All 17 goals relate to better health in the broadest sense; there are also specific health goals and targets worth a close review. The push for universal health coverage–the topic of recent global health systems efforts–is a major focus in the new framework.

In this final year of the MDGs, the World Health Organization issued a fact sheet in May 2015 with an overview of results on each of the health-related goals and targets. The fact sheet highlights achievements in specific targets for reducing child mortality; improving maternal health; combating HIV/AIDS, malaria and other diseases; improving access to safe drinking water and sanitation; and provision of access to affordable essential medicines in developing countries.

The final draft document developed in preparation for the September Summit is entitled Transforming our World: The 2030 Agenda for Global Action:

7603Final draft outcome document UN Sept Summit w letter_08072015

Posted by Nora Whyte

July 16, 2015

Nora’s Update – August 2012

Russian Sage at the Beach House Summer 2012

People often ask what I’m doing these days and what projects I have on the go. When I’m not in the garden—the Russian sage is performing beautifully this year–I’m managing the work of the Association of Registered Nurses of BC (see my July 22 Memorable Moments post below). My role includes working closely with the Board of Directors in overall coordination of our activities to develop a new professional nursing association in British Columbia.

As some of you know, I have remained interested in and connected to a project in India. The University of British Columbia School of Nursing and the Canada-India Education Society (CIES) have had a longstanding relationship with health care and nursing education initiatives in Punjab state through the Guru Nanak Mission Medical and Educational Trust. From 2001 to 2005, I worked as a consultant on a primary health care project that focused on community-based activities in villages near the Guru Nanak Mission Hospital and its affiliated College of Nursing at Dhahan-Kaleran in Nawanshahr District.

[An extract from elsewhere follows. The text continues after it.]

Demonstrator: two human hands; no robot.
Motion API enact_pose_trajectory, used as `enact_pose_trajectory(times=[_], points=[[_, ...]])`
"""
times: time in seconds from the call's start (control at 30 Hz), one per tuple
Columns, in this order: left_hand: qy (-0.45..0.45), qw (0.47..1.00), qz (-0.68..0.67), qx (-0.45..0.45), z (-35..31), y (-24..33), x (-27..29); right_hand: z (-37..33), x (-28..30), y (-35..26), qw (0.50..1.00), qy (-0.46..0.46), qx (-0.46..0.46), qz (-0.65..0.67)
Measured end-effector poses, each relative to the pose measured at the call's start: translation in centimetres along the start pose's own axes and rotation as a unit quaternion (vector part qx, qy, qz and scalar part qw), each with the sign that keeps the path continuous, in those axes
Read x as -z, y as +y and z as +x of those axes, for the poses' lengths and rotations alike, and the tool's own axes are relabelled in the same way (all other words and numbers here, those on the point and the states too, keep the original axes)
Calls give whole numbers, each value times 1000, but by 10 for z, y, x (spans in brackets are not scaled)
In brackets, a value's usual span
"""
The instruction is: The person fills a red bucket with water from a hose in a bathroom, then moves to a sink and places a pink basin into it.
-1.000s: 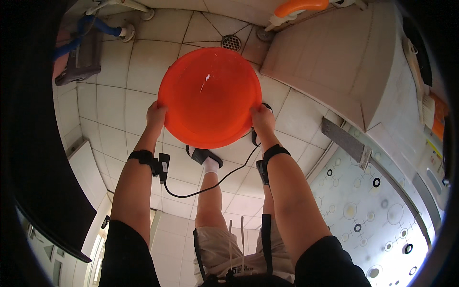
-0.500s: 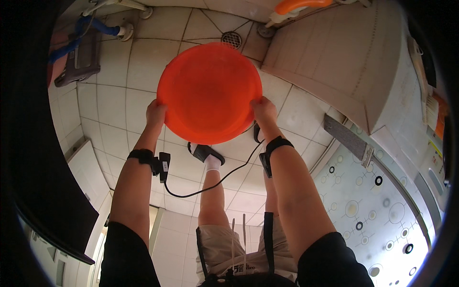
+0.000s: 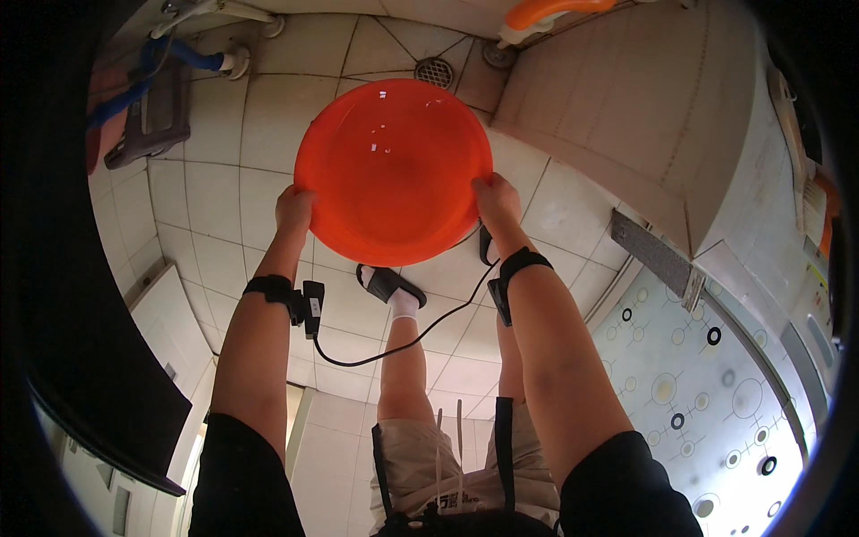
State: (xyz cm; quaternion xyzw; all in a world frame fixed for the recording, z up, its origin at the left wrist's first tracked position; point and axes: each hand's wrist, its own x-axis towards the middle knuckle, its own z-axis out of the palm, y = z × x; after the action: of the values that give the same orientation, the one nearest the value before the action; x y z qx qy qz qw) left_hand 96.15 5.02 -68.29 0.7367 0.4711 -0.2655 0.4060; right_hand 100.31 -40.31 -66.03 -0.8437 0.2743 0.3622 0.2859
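Between left grip (image 3: 293, 209) and right grip (image 3: 498, 199), basin (image 3: 394, 174)

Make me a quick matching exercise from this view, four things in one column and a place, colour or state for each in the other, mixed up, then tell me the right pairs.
Column one
1. Basin
2. Left hand
3. Floor drain
4. Hose

Column two
A. Round and grated, just above the basin in the picture
B. Blue, at the upper left of the picture
C. Orange-red, held at its rim on both sides
D. Gripping the basin's left rim

Right pairs: 1-C, 2-D, 3-A, 4-B
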Motion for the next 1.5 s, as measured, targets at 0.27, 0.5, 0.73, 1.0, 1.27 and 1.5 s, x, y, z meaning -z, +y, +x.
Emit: enact_pose_trajectory(times=[0.27, 0.5, 0.73, 1.0, 1.27, 1.5], points=[[4, 1000, -1, -21, -3, 8, -12, 14, 4, 6, 1000, 5, -6, -15], [7, 1000, -15, -17, 0, 15, -3, 9, 9, -5, 1000, 1, -6, 4], [19, 1000, -10, -13, 3, 20, 3, 8, 11, -9, 1000, -3, 16, 12], [12, 1000, 1, -12, -1, 26, 1, 7, 8, -1, 1000, 5, -13, 1], [21, 1000, -1, -22, 13, 19, 4, 6, 8, -6, 1000, -18, -20, 10], [21, 999, 28, -16, 9, 23, 3, 1, 8, -5, 999, -28, -27, 33]])
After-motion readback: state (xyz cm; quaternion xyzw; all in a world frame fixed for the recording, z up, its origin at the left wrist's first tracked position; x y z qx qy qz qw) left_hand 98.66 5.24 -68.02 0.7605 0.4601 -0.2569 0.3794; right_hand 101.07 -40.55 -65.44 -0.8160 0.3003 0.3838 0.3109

Following a visit to India in February 2011 by a small delegation from CIES and UBC (see my Highlights of 2011 post), a new relationship was begun with Baba Farid University of Health Sciences (BFUHS). All nursing colleges in Punjab state, including the Guru Nanak College, come under the umbrella of this large university located in Faridkot, in western Punjab.

Map of Punjab State and Districts

The overall goal of the new partnership is to provide for an exchange of educational and research opportunities to build capacity bilaterally. Specific objective are to contribute to the professional development of nurse educators, strengthen graduate nursing education and increase research capacity throughout the colleges associated with the BFUHS system. I am pleased to serve on the Baba Farid Partnership Advisory Committee of the UBC School of Nursing and was delighted to meet with two nursing faculty members from BFUHS in June while they were visiting UBC.  I look forward to similar exchanges as this partnership develops.